Under the group heading “Somatology,” the two classes into which it was divided represented: Physical characteristics of man; the comparative and special anatomy of races and peoples; specimens, casts, measurements, charts, and photographs representing typical and comparative characteristics. Anthropometry; measurements, charts, diagrams, etc., showing the methods and results of comparative studies on the physical structure of living races; instruments and appliances used in anthropometric investigations.
Miss Fletcher reports:
In the Department of Anthropology there were no distinctive exhibits by women that I can recall, for the work of women in that field was represented in the general student body of the science.
In archaeology, Mrs. Zelia Nuttall’s investigations in Mexico were represented in the publications of the Peabody Museum of Harvard University and the University of California. Miss Boyd’s remarkable excavations at Gournia, Crete, were in connection with the Archaeological Institute of America, and the University of Pennsylvania. The contributions of these two and of Miss Breton, an English woman, who has made copies in color of the disappearing mural decorations in Central America, rank among the recent notable archaeological researches.
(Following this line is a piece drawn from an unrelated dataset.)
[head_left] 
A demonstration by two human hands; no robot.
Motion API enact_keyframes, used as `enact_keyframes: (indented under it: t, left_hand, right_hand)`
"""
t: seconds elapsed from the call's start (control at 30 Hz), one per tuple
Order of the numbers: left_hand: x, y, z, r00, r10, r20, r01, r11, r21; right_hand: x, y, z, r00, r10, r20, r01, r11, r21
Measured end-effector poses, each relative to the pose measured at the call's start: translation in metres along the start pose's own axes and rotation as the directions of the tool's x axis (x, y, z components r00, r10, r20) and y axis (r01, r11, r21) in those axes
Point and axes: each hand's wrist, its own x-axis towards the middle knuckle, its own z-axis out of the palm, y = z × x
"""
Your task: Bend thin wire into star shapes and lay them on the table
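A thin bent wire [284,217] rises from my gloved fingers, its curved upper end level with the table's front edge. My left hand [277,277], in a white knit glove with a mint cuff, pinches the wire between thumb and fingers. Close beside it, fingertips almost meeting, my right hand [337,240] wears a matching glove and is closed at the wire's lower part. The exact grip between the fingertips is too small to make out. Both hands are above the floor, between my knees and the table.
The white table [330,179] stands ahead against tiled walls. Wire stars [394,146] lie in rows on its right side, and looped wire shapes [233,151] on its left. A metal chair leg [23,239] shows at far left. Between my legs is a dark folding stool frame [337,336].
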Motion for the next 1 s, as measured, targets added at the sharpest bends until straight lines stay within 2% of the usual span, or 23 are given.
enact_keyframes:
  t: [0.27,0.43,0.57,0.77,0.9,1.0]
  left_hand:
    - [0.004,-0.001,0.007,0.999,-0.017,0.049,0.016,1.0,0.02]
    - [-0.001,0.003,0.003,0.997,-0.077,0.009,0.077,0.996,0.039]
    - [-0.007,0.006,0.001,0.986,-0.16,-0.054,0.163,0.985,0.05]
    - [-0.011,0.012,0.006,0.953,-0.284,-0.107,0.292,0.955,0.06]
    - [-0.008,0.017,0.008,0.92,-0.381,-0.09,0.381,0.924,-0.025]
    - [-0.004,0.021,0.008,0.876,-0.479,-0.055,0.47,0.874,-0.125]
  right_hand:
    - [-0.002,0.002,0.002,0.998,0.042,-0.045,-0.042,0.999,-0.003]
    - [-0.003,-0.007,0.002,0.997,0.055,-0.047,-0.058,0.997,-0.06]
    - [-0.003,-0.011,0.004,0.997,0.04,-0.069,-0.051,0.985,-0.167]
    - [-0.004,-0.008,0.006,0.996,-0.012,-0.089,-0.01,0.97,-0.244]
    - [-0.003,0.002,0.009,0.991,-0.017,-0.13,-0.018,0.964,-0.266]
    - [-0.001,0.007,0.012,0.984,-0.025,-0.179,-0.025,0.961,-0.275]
In somatology, the exhibit of Bryn Mawr College showed so marked a comprehension of the value of this line of study and its observations and the results in this branch of science, were so clearly and well presented as to receive a special award.
In ethnology, the work of women in this branch was included in the publications of scientific bodies and universities. In the collections exhibited the articles obtained by women were indiscriminately arranged with those gathered by men so as to make the exhibits of value and of interest.
In reply to the questions as to whether woman’s work was as well appreciated when placed side by side with that of men, as when separately exhibited, I would say, that the trend of opinion at the present time is to judge of work by its character and quality rather than by the sex of the worker. Every woman student desires only such judgment to be passed on her work and is grateful that the day has come when she can be so dealt with.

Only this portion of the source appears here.